§ **EXERCISE DESCRIPTION**
The full set of entries below should be transcribed exactly.

[Excerpts from a dataset]
━━━━━━

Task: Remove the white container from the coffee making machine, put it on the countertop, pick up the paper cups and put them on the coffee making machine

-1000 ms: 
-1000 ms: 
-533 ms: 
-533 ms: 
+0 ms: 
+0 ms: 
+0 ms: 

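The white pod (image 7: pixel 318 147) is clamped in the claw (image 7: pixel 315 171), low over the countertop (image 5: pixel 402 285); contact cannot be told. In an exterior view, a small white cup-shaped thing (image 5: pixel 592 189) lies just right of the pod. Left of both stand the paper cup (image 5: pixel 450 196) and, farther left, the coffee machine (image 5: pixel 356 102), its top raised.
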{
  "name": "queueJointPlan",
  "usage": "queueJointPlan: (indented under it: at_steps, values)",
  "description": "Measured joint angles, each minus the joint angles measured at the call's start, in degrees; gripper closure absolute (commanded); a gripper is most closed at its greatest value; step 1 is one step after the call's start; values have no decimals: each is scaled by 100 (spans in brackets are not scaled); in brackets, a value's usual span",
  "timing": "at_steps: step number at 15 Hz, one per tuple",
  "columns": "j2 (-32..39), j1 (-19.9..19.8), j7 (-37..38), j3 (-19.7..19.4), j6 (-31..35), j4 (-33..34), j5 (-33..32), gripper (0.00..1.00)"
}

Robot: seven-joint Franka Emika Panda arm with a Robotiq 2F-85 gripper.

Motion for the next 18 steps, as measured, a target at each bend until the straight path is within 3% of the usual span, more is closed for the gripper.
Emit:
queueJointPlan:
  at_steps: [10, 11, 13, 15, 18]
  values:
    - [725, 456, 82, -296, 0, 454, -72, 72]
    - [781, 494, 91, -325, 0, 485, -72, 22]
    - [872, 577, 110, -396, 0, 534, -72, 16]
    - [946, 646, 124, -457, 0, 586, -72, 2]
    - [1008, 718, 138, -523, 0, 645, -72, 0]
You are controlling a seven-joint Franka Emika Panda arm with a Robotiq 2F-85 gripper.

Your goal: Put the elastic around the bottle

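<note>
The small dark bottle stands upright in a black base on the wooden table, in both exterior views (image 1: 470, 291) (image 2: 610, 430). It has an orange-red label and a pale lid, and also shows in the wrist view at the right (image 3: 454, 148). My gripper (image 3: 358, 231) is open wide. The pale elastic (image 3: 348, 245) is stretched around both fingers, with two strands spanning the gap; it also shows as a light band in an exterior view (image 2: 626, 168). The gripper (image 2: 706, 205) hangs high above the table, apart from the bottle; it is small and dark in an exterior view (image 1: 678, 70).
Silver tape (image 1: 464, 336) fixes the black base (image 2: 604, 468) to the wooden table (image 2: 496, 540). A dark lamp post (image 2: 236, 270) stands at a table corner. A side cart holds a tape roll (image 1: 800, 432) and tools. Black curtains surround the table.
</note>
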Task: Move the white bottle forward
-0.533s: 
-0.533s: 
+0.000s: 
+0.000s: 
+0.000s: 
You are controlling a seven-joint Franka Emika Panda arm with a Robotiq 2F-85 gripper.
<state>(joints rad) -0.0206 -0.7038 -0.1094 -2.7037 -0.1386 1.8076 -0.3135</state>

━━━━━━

§ **SOLUTION TO THIS TASK**
Task: Remove the white container from the coffee making machine, put it on the countertop, pick up the paper cups and put them on the coffee making machine

-1000 ms: 
-1000 ms: 
-533 ms: 
-533 ms: 
+0 ms: 
+0 ms: 
+0 ms: 

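The white pod (image 7: pixel 318 147) is clamped in the claw (image 7: pixel 315 171), low over the countertop (image 5: pixel 402 285); contact cannot be told. In an exterior view, a small white cup-shaped thing (image 5: pixel 592 189) lies just right of the pod. Left of both stand the paper cup (image 5: pixel 450 196) and, farther left, the coffee machine (image 5: pixel 356 102), its top raised.
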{
  "name": "queueJointPlan",
  "usage": "queueJointPlan: (indented under it: at_steps, values)",
  "description": "Measured joint angles, each minus the joint angles measured at the call's start, in degrees; gripper closure absolute (commanded); a gripper is most closed at its greatest value; step 1 is one step after the call's start; values have no decimals: each is scaled by 100 (spans in brackets are not scaled); in brackets, a value's usual span",
  "timing": "at_steps: step number at 15 Hz, one per tuple",
  "columns": "j2 (-32..39), j1 (-19.9..19.8), j7 (-37..38), j3 (-19.7..19.4), j6 (-31..35), j4 (-33..34), j5 (-33..32), gripper (0.00..1.00)"
}

Robot: seven-joint Franka Emika Panda arm with a Robotiq 2F-85 gripper.

Motion for the next 18 steps, as measured, a target at each bend until the straight path is within 3% of the usual span, more is closed for the gripper.
Emit:
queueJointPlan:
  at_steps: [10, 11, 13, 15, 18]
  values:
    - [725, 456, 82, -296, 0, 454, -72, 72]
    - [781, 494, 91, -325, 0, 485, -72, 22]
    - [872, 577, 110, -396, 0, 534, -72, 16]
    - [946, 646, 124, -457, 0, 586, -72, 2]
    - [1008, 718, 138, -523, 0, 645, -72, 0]
You are controlling a seven-joint Franka Emika Panda arm with a Robotiq 2F-85 gripper.

Your goal: Put the elastic around the bottle

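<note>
The small dark bottle stands upright in a black base on the wooden table, in both exterior views (image 1: 470, 291) (image 2: 610, 430). It has an orange-red label and a pale lid, and also shows in the wrist view at the right (image 3: 454, 148). My gripper (image 3: 358, 231) is open wide. The pale elastic (image 3: 348, 245) is stretched around both fingers, with two strands spanning the gap; it also shows as a light band in an exterior view (image 2: 626, 168). The gripper (image 2: 706, 205) hangs high above the table, apart from the bottle; it is small and dark in an exterior view (image 1: 678, 70).
Silver tape (image 1: 464, 336) fixes the black base (image 2: 604, 468) to the wooden table (image 2: 496, 540). A dark lamp post (image 2: 236, 270) stands at a table corner. A side cart holds a tape roll (image 1: 800, 432) and tools. Black curtains surround the table.
</note>
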Task: Move the white bottle forward
-0.533s: 
-0.533s: 
+0.000s: 
+0.000s: 
+0.000s: 
You are controlling a seven-joint Franka Emika Panda arm with a Robotiq 2F-85 gripper.
<state>(joints rad) -0.0206 -0.7038 -0.1094 -2.7037 -0.1386 1.8076 -0.3135</state>

This concludes the answer to the exercise.